The story of the Bintel Brief, an early twentieth-century advice column for Jewish immigrants.
Lewis Wickes Hine/Library of Congress

"I have a grievous wound in my heart,” a woman from the Lower East Side wrote the Jewish Daily Forward in 1906, “and maybe through the ‘Bintel Brief’ I will find relief.” Like many of the queries posed to editor Abraham Cahan for the Bintel Brief—Yiddish for “a bundle of letters”—her problem was likely too enormous for one person to solve. The paper’s advice column received countless letters from people in impossible circumstances, who wrote of their unemployment, chronic homesickness, loneliness, tuberculosis, and poverty. But the advice wasn’t the point, at least not initially. The point was providing a public soapbox from which one was free to complain, a place where Jewish immigrants could proclaim that their living and working conditions were exploitative and cruel and not a life that anyone, even a political refugee, should accept. “People often need the opportunity to pour out their heavy-laden hearts. Among our immigrant masses, this need is very marked,” Cahan later wrote in his memoir.

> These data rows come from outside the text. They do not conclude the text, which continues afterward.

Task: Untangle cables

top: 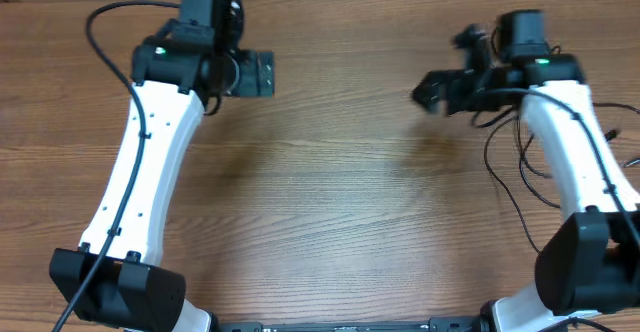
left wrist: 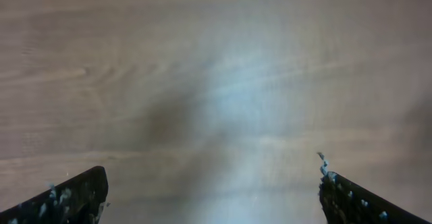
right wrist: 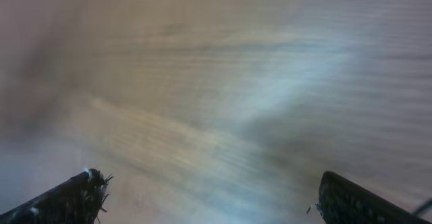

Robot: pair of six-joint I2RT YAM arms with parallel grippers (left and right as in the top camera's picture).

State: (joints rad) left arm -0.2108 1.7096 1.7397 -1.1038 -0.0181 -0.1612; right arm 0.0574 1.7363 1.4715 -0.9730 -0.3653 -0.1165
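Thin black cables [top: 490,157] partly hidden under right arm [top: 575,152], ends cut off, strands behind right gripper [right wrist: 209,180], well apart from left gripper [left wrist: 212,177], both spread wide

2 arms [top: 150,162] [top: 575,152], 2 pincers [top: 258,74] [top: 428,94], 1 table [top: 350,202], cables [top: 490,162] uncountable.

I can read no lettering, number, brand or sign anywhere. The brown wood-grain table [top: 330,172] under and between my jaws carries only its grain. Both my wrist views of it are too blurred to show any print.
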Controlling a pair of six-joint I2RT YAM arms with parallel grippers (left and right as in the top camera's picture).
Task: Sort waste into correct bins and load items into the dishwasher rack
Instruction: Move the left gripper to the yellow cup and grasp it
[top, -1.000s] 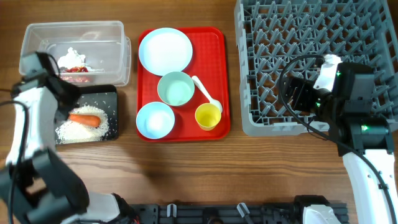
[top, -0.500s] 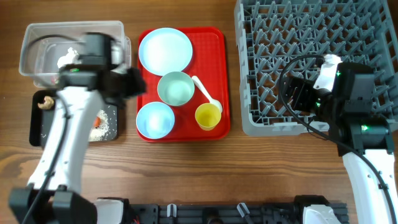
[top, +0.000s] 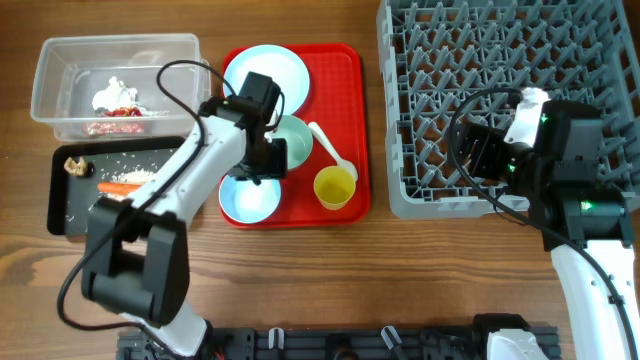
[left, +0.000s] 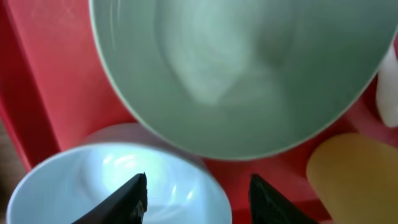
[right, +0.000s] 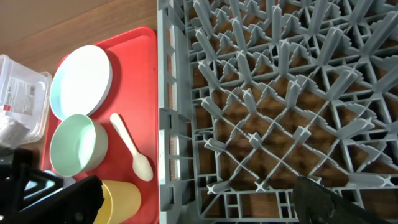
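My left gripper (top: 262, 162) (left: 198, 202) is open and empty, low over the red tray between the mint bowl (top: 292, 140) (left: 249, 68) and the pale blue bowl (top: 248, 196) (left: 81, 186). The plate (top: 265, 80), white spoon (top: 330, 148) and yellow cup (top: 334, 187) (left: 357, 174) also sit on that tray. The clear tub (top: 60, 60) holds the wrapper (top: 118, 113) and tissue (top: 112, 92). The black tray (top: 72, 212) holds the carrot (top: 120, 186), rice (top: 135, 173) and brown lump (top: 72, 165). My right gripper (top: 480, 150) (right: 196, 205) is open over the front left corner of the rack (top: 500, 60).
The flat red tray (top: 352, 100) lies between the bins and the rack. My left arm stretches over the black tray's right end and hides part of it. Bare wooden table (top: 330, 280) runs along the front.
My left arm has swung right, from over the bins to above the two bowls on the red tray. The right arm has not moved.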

Between 1881 and 1925, more than 2.5 million Jews immigrated to America from Eastern Europe. Many of them moved into tenement houses on Manhattan’s Lower East Side, buildings that had no heat or ventilation and were packed so close together that residents lived in the darkness of their neighbors’ shadows. They took jobs in garment factories where they worked twelve-hour days and earned a few dollars a week.

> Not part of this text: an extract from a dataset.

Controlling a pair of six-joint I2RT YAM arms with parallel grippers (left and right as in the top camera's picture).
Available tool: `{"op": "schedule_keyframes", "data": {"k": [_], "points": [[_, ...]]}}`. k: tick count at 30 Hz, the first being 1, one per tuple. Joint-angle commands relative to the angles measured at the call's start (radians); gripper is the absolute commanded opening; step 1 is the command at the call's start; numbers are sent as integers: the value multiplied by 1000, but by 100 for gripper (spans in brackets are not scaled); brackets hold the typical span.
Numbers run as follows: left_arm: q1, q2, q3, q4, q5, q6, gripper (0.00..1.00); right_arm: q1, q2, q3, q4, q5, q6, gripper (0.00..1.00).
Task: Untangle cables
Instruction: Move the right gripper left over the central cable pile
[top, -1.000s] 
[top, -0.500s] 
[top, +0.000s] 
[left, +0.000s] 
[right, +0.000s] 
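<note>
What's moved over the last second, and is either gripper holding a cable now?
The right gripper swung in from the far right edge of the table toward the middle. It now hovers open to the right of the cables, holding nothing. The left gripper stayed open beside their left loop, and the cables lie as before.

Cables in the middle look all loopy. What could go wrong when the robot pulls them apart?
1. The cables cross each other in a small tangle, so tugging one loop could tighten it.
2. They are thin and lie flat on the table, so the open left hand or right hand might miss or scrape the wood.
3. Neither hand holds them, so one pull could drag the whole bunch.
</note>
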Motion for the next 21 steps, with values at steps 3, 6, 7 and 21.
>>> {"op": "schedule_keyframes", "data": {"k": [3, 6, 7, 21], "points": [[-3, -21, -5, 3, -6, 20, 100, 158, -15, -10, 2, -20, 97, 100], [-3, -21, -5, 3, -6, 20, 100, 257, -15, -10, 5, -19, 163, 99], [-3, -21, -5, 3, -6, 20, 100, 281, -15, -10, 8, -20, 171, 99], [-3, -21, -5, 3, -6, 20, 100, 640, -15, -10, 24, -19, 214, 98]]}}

It was there that union advocates founded the Jewish Daily Forward, a neighborhood paper with the goal of sharing news from the diaspora and urging sweatshop workers to organize. Cahan decided that workers needed to vent before they took political action, as well as assurance that their pain was valid and their misery earned before they sought relief. So, in 1906, he started an advice column.

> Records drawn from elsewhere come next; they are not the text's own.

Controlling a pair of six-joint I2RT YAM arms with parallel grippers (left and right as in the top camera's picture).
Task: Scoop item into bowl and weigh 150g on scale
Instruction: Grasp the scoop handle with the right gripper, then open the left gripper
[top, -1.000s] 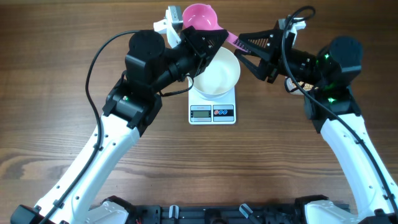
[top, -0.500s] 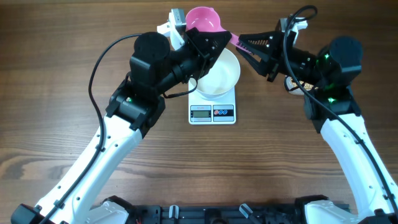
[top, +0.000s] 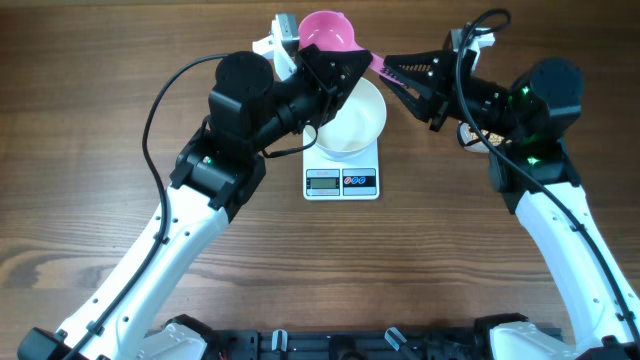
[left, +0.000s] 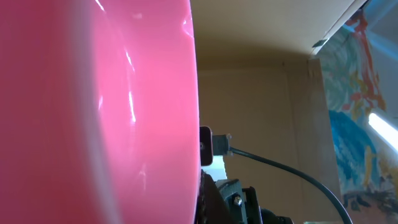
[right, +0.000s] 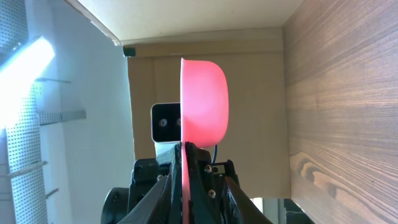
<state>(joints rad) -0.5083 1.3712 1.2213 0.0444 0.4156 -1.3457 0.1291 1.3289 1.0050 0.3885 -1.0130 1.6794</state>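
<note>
The scoop (top: 330, 30) is bright pink — glossy, with pale glints in the left wrist view — while the bowl (top: 352, 125) is plain white and the scale (top: 342, 168) white too, with a grey display and a dark button panel. The table (top: 80, 120) is brown wood streaked with darker grain. The left arm (top: 175, 240) and right arm (top: 560, 240) are black at the upper joints and white lower down, with a green light glowing on the right one.
</note>
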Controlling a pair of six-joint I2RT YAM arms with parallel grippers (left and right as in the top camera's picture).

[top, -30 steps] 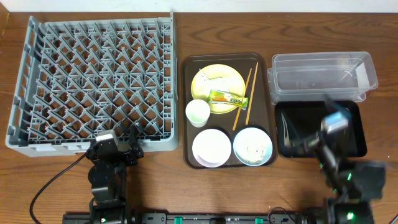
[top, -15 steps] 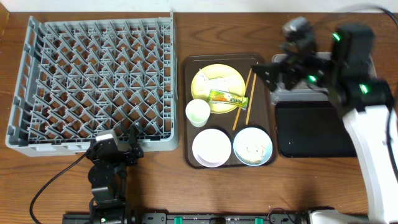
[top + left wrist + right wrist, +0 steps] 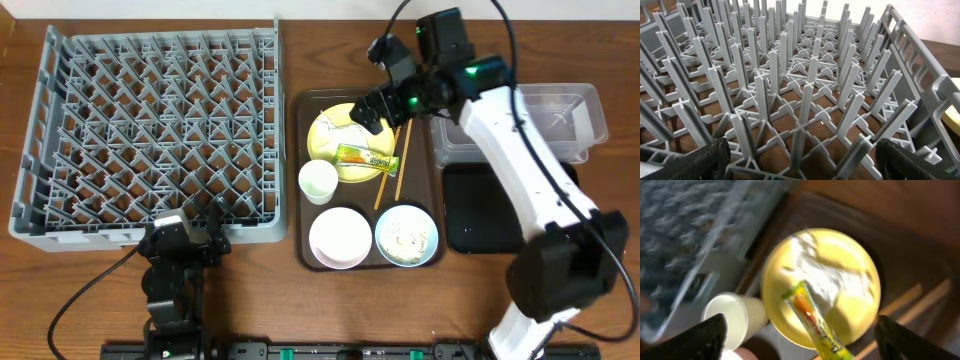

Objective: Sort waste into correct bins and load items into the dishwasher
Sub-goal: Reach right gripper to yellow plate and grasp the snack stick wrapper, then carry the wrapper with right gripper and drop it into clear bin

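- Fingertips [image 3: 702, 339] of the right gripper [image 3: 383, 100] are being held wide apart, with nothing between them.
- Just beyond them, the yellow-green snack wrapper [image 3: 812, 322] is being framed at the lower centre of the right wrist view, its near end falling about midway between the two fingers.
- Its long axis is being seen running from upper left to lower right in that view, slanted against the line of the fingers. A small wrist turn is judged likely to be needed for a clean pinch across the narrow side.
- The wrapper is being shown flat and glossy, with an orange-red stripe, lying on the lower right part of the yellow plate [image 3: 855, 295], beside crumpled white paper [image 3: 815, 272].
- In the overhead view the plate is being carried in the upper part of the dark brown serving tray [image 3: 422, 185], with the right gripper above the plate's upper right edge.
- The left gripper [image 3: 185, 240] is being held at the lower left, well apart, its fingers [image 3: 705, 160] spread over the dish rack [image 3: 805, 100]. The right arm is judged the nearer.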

“Allow me to unburden my heart,” begins one letter from 1906. The letter writer was a mother of seven, whose husband had died of tuberculosis. “I placed four children in an orphanage. I am now left with three, but I cannot earn a living.” Other letters from this time begin in similar ways: “I hope that you will give me the opportunity to tell the world about my sufferings”; “Have pity on a suffering woman and advise me”; “I, too, want to take advantage of this opportunity to tell about my troubles.” This last letter came from a man whose wife was bedridden, unable to speak or move. He had been fired for missing too many days taking care of her. One night, he’d grown so hopeless, he turned on the gas valve in their bedroom and lay down beside his wife, waiting to die. Suddenly his wife awoke, shouting, “Water! Water!” He got up, turned off the gas, and brought her milk. At the time he wrote the letter, his wife was getting healthier every day, and he asked the Bintel Brief if he should tell her about the night he nearly killed the both of them. The editors said it was better that she never knew.

“This secret may be withheld from his beloved wife, since it’s clear he keeps it from her out of love,” they wrote.